前几期我们讲了很多通用的写作技术,今天要聊一个很具体但常常被忽略的差异:定量研究和定性研究的论文其实是两种生物,用错表达系统会让文章变得不伦不类。我带过一些混合方法的同学,经常在写作中混搭,定量部分写得像散文,定性部分写得像实验报告,结果两头不讨好。所以这篇就是来帮你分清这两套语言系统,搞清楚自己的论文该用哪种方式说话。
开篇的差异:假设驱动还是问题驱动?
定量论文开篇一般以“假设”为导向。在绪论的末端或者文献综述之后,你会明确抛出一组假设(H1/H2/H3),整个研究就是去检验这些假设是成立还是不成立。写作时的叙事逻辑是“验证”——读者和你都在等待一场关于假设的判决。定性论文开篇以“研究问题”为导向。你可能不会提出假设,而是提出一组开放性的问题,研究过程是去探索这些问题,而不是检验预设。写作时的叙事逻辑是“发现”——你要带着读者一起逐步揭示现象是什么、过程怎样、意义如何。如果你的论文没有假设却硬凑了几个,结果讨论部分又无法围绕假设组织,就会显得结构混乱。
呈现数据的语气:证据感vs沉浸感
定量写作在呈现数据时追求客观和距离感,典型表达如“统计结果表X显示”“回归系数为正且达到显著水平(p<0.01)”“该变量解释了32%的变异量”。你不必渲染数据的情感色彩,数据本身就是证据。语言保持冷静甚至略带干涩是合理的,重点在于统计汇报的准确性和完整性。
定性写作呈现材料时则需要适度的“深描”和代入感。你引用一段受访者原话,不只是为了证明某个范畴存在,更是要让读者感受到那种情境和语气。“小陈在讲述被恶意差评的经历时,数次停顿,语气从最初的愤怒转为无奈——‘后来我就不看了,爱咋咋地’。”这种引述后面必须跟上你的分析,但前提是你提供了足够的“质性细节”让读者身临其境。如果定性论文通篇都是干巴巴的范畴百分比,那还不如做个量表。
图表的话语权:自明性vs解释性
定量论文里,表格和图形必须具有高度的自明性。也就是说,读者不看正文只看图表,就应该能大致明白你的主要结果。因此图表标题要写清楚、变量名要规范、注释要详尽。正文中对图表的解释力求精炼,避免重复啰嗦图表里已有的数字——典型格式是“表X呈现出……趋势,具体而言……,这表明……假设X得到支持/未得到支持”。

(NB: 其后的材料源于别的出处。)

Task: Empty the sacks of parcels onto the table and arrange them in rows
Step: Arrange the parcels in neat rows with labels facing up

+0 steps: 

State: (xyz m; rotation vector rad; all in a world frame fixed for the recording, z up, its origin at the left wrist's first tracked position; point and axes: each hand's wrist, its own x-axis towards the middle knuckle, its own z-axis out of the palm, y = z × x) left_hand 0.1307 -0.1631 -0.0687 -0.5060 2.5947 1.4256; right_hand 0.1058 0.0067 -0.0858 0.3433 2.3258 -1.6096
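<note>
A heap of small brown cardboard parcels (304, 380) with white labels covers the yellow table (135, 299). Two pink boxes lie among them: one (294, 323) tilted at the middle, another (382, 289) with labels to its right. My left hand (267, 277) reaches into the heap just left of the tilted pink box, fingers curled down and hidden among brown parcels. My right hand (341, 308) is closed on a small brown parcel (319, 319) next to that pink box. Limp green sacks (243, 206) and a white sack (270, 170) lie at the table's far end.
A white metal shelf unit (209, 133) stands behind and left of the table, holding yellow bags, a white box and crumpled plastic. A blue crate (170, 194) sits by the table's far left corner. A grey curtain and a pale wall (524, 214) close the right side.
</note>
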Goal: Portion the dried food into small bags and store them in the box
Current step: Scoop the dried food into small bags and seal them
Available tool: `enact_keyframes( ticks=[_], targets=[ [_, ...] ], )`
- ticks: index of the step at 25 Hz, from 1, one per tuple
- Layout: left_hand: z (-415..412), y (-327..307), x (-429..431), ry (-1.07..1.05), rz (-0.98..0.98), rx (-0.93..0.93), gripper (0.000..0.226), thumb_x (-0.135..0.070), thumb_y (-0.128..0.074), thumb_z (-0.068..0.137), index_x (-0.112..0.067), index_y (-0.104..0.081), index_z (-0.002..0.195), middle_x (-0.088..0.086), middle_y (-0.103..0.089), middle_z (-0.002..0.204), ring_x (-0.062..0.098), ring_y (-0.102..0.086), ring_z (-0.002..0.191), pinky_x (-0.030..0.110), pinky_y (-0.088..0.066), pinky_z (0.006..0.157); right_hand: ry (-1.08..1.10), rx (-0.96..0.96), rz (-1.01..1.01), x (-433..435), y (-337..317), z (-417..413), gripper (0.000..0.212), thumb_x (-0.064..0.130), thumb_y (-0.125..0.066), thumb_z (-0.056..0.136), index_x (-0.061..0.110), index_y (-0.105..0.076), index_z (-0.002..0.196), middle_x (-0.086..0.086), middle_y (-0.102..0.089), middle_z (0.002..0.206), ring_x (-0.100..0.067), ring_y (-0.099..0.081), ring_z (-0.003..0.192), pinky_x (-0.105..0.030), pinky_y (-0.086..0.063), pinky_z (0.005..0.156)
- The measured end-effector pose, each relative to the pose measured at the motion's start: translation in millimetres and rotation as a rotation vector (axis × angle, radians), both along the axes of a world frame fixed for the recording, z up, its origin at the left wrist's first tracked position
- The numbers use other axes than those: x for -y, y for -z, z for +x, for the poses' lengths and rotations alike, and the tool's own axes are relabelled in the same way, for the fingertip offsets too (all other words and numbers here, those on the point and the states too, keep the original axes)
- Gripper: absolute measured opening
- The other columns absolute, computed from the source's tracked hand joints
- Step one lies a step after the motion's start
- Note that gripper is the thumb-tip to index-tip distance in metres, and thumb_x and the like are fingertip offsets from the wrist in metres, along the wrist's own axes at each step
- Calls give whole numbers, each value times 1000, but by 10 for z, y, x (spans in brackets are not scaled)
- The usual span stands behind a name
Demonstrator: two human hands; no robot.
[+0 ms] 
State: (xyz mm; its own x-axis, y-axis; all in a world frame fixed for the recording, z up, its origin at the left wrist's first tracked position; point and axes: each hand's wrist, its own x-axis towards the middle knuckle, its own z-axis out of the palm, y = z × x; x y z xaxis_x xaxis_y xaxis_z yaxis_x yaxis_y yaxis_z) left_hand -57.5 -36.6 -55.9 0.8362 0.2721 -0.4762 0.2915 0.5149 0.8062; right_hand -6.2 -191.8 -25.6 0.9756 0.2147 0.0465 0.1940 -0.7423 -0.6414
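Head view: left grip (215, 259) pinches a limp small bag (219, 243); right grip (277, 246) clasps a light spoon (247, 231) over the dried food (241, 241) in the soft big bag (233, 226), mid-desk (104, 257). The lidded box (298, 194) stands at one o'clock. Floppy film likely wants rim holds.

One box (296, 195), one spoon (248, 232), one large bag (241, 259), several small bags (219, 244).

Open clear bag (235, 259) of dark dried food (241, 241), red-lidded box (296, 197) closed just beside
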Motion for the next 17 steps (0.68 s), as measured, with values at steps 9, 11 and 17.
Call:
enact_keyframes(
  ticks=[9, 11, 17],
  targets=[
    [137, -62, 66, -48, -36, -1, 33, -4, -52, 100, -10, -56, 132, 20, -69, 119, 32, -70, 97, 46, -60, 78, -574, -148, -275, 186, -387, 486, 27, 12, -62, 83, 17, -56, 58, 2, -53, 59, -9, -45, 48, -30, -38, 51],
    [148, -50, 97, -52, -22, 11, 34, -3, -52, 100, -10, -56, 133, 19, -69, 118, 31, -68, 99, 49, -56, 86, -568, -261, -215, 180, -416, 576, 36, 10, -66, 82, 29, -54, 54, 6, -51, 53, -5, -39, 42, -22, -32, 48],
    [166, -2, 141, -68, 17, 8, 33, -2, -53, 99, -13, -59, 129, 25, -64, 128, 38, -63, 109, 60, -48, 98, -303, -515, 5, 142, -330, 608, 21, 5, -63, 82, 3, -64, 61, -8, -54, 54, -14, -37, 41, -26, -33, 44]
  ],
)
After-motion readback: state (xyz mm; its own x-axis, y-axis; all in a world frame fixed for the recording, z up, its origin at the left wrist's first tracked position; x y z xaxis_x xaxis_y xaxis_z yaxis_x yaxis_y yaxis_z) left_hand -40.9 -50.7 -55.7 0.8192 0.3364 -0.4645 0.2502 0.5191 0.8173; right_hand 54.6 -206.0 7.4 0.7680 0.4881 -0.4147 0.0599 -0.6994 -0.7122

定性论文如果要使用图表,往往是用于展示编码体系、理论模型、故事线或过程模型。这些图表本身可能是一张概念图,不自带完整解释,需要正文陪同才能被理解。正文围绕图表展开详细叙事,把它当成一个整合性的视角工具,而不是一个数据报告。
讨论部分的走向:普遍化vs情景化
定量研究的讨论倾向于将结果往外推,寻求一定范围内的概括化和规律性。讨论中会频繁出现“本研究结果表明”“因此可以推测”“在类似情境下”,强调外部效度和理论贡献。

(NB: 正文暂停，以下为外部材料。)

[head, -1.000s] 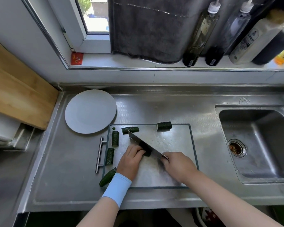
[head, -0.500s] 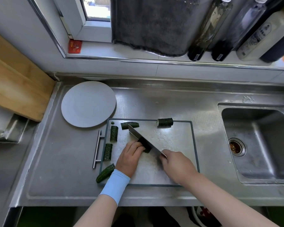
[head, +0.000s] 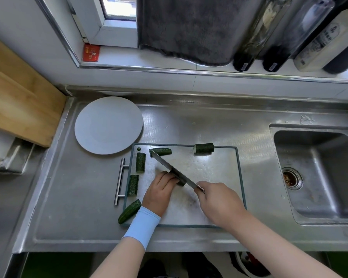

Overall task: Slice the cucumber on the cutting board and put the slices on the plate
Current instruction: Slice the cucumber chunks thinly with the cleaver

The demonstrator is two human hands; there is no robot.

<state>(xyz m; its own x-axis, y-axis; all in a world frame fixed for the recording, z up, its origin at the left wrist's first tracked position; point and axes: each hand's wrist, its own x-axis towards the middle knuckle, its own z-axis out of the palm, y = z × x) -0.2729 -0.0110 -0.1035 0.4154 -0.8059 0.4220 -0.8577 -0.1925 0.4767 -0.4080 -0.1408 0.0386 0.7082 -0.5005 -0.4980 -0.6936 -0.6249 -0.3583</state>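
Left hand (head: 159, 195) has its fingers curled down over a short cucumber piece (head: 181, 183) near the middle of the steel cutting board (head: 219, 173), pinning it there. Right hand (head: 219, 203) is wrapped tight round the knife (head: 172, 170) handle, blade across that piece, tip pointing back-left. Five more cucumber chunks (head: 140, 162) lie along the board's left and far edges, one hanging off the near-left corner. The white plate (head: 109, 125) sits just past the far-left corner.

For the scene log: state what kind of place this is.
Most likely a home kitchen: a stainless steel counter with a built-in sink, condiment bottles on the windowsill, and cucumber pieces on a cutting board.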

定性研究则反过来,讨论往往向内收,强调情境化和特殊性。好的定性讨论不是“我这个结论普遍适用”,而是“在这个特定情境下,发生了什么,对我理解类似现象提供了什么启发”。你的任务不是做统计概括,而是做分析概括——从个案中提炼出概念和关系,让读者自己判断它们在自己的情境中是否适用。语态上,定性讨论中可能会出现更多的“可能”“或许”“在本研究的情境中”,这不是不自信,是方法论上对复杂性和情境性的尊重。
研究者位置:隐身还是现身?
定量写作传统上要求研究者隐身,使用第三人称被动为主,“本研究采用……”“问卷被发放至……”。除非是专门的方法反思段落,否则“我”字很少出现。
定性写作中,研究者的反身性经常被要求体现出来。在某些质化范式下,你需要适当交代研究者的身份、与研究参与者的关系、进入田野的方式、自己的前见及其被悬置的过程。这不是啰嗦,是为读者提供判断研究可信度的必要信息。当然,这与研究范式的传统有关,并非所有定性论文都如此,但如果你做的是一种高度依赖于研究者自身作为工具的研究(如民族志、深度访谈、行动研究),那么“我”的适当在场是合理的。
如果你在做混合方法研究,最佳做法不是把两种写法强行揉成一个四不像,而是在不同的章节根据各自的研究范式切换语气,但整体由一条清晰的研究逻辑线统领。这种“分而治之”的策略,会让你的论文既有骨感又有肉感。